CHAIRMAN'S STATEMENT
For the period from 1 July 2010 to 31 December 2010
Introduction
This statement covers the six months from 1 July 2010. It has been a period of slow but steady progress. Specifically, it should be noted that net current assets have improved by some £3 million, reflecting a surplus of maturity proceeds over other outgoings. A significant balance of maturity proceeds was outstanding as at 31 December, but has been received since the period end.
Portfolio developments
A summary of portfolio maturities since inception is given in the following table:
Period | 40 months | 12 months | 14 months | 10 months | 6 months |
Dates | Inception - 30/06/07 | 01/07/07 - 30/06/08 | 01/07/08 - 31/08/09 | 01/09/09 - 30/06/10 | 01/07/10 - 31/12/10 |
Number of policies matured | 7 | 6 | 7 | 4 | 4 |
Value of policies matured ($ million) | $9.3m | $3.9m | $14.8m | $10.7m | $9.8m |
Total premiums paid ($ million) | $18.8m | $9.0m | $10.5m | $7.3m | $4.6m |
During the six month period to 31 December 2010, 4 policy maturities were identified, with a total face value of US$ 9.8 million. This compares with 4 policies with a face value of US$ 10.7 million in the 10 month period to 30 June 2010, and 20 policies with a total face value of US$ 28.0 million, in the period from the Company's launch to 31 August 2009. While the number of maturities remains disappointing, some large policies matured during the period, with the result that proceeds substantially exceeded cash outflows for premiums.
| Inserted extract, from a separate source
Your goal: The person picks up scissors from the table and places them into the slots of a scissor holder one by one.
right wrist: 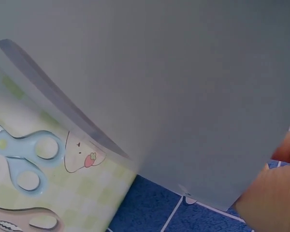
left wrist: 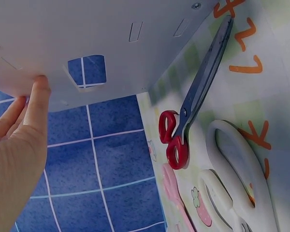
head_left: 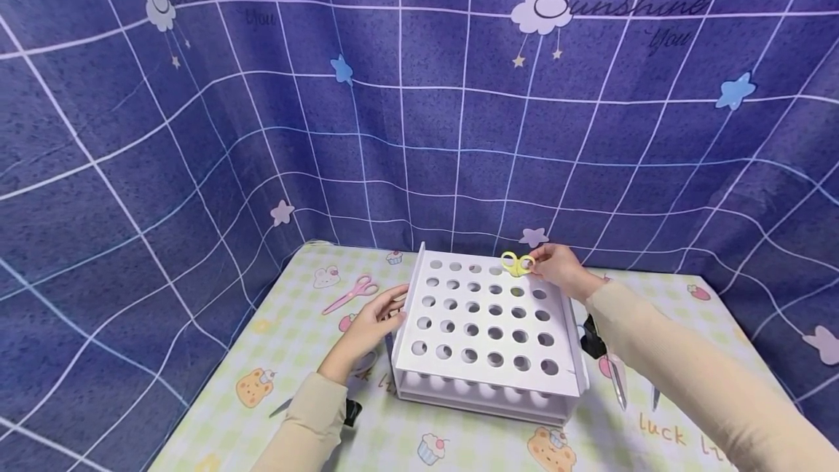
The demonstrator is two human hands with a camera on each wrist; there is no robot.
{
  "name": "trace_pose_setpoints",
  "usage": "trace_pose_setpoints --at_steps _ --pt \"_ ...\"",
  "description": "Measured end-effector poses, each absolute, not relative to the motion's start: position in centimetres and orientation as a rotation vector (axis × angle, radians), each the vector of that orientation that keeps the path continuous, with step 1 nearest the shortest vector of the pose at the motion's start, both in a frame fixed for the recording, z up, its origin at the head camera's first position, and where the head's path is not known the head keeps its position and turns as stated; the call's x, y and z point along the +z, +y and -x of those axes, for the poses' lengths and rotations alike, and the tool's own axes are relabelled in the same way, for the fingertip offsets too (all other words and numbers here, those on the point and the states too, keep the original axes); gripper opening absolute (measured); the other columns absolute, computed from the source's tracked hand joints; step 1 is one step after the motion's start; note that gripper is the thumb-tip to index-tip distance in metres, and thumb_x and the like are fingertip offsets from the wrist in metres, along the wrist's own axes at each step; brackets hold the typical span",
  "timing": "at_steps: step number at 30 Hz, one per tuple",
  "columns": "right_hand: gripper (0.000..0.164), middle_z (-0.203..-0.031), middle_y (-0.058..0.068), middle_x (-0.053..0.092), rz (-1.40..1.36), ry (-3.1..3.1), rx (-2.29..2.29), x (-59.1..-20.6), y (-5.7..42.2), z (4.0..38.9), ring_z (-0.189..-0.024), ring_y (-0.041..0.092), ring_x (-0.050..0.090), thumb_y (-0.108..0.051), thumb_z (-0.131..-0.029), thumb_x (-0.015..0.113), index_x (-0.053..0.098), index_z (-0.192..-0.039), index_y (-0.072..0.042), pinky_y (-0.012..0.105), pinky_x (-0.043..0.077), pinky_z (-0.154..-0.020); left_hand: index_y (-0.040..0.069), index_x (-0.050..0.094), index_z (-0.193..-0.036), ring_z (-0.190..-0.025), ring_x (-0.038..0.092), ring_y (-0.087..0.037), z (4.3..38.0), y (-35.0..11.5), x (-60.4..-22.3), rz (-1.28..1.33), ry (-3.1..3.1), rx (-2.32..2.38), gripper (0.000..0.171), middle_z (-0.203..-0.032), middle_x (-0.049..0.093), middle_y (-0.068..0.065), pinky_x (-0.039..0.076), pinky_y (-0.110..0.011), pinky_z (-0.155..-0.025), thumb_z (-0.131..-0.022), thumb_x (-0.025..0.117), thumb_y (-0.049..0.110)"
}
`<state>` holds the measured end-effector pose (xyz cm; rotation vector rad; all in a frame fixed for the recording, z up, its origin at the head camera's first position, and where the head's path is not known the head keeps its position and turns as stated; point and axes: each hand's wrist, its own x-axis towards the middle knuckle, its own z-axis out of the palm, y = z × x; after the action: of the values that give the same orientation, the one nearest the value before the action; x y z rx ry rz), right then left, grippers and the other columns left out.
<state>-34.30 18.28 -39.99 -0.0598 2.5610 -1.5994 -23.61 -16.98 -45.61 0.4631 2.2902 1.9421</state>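
A white rack (head_left: 483, 320) with rows of round holes stands in the middle of the table. Yellow-handled scissors (head_left: 517, 268) sit at its back row, handle loops up and blades hidden below the top plate. My right hand (head_left: 560, 268) pinches the right loop of these scissors. In the right wrist view its thumb and fingertips show past the rack's side panel (right wrist: 183, 96). At the rack's left side is my left hand (head_left: 370, 326), its fingers resting against the panel. One extended fingertip (left wrist: 41, 84) touches that panel, beside a square opening, in the left wrist view.
Pink scissors (head_left: 355, 292) lie left of the rack. Red-handled scissors (left wrist: 198, 94) and white-handled scissors (left wrist: 259, 181) lie close to its left side. To its right are light blue scissors (right wrist: 19, 150) and beige-handled scissors (right wrist: 34, 212). A blue grid curtain (head_left: 432, 122) hangs behind the table.
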Motion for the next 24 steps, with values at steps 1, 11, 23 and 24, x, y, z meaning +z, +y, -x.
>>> trace_pose_setpoints --at_steps 1,11,23,24 --pt "0.015 -0.083 0.007 0.061 0.059 2.574 -1.586 -40.0 18.3 34.3 -0.068 0.003 0.057 0.009 -0.087 0.059 0.057 -0.102 0.013 0.015 0.052 -0.06 0.007 0.037 -0.148 -0.136 0.042 -0.035 23.6 -17.0 -45.6 -0.461 2.289 1.943 0.054 -0.144 0.047 -0.022 0.043 -0.04 -0.11 -0.097 0.053 0.007" --pt "0.02 -0.078 0.002 0.057 0.101 2.553 -1.578 -39.9 18.6 34.3 -0.067 0.003 0.054 0.009 -0.086 0.06 0.056 -0.105 0.015 0.014 0.053 -0.062 0.006 0.037 -0.148 -0.137 0.042 -0.036 23.5 -16.8 -45.4 -0.481 2.293 1.936 0.054 -0.145 0.046 -0.023 0.042 -0.04 -0.11 -0.097 0.052 0.006" --pt "0.036 -0.087 0.008 0.064 0.283 2.569 -1.465 -39.1 19.2 33.9 -0.072 0.001 0.052 0.004 -0.085 0.063 0.056 -0.118 0.017 0.011 0.047 -0.062 0.003 0.036 -0.148 -0.137 0.041 -0.038 23.6 -16.9 -45.7 -0.493 2.302 1.939 0.054 -0.144 0.046 -0.025 0.044 -0.035 -0.109 -0.097 0.052 0.005" --pt "0.037 -0.09 0.01 0.065 0.284 2.567 -1.463 -39.0 19.2 33.8 -0.072 0.001 0.052 0.004 -0.085 0.064 0.056 -0.119 0.017 0.011 0.047 -0.063 0.004 0.036 -0.148 -0.137 0.041 -0.038 23.6 -16.9 -45.7 -0.486 2.305 1.938 0.054 -0.144 0.046 -0.025 0.044 -0.036 -0.109 -0.097 0.052 0.005"
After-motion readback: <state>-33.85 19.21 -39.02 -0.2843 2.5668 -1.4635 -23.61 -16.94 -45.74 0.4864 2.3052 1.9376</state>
The realised gains on maturing policies amounted to approximately US$2.4 million in the period, or 3.6p per share. The net effect of portfolio revaluations, allowing for the updated LEs as referred to below, and after adjustment for the reduced losses on foreign exchange contracts, was almost the same, resulting in a minimal change on capital account, as shown in the Condensed Statement of Comprehensive Income on page 14.
A maturity has been confirmed since 31 December 2010, but not yet formally certified, with a total face value of US$1.7 million.
As at 31 December 2010 there were a total of 131 policies in the portfolio, with a face value of US$ 208.0 million and a valuation of US$ 81.8 million. There have been no policy acquisitions since completion of the original policy purchase programme, but premiums continued to be payable on existing holdings, totalling US$ 4.6 million during the half year.
The principal issues facing the Company, that is to say valuation, gearing and hedging are discussed below.
Valuation
The valuation remains the best estimate of the Board and the Investment Manager of the current value of the portfolio based on expected future cash flows. The three major components of the valuation are life expectancy (LE) assessments, the tables of predicted mortalities based on these life assessments and the discount rate (internal rate of return, or IRR) used to arrive at a present value of the resulting cash flow projections.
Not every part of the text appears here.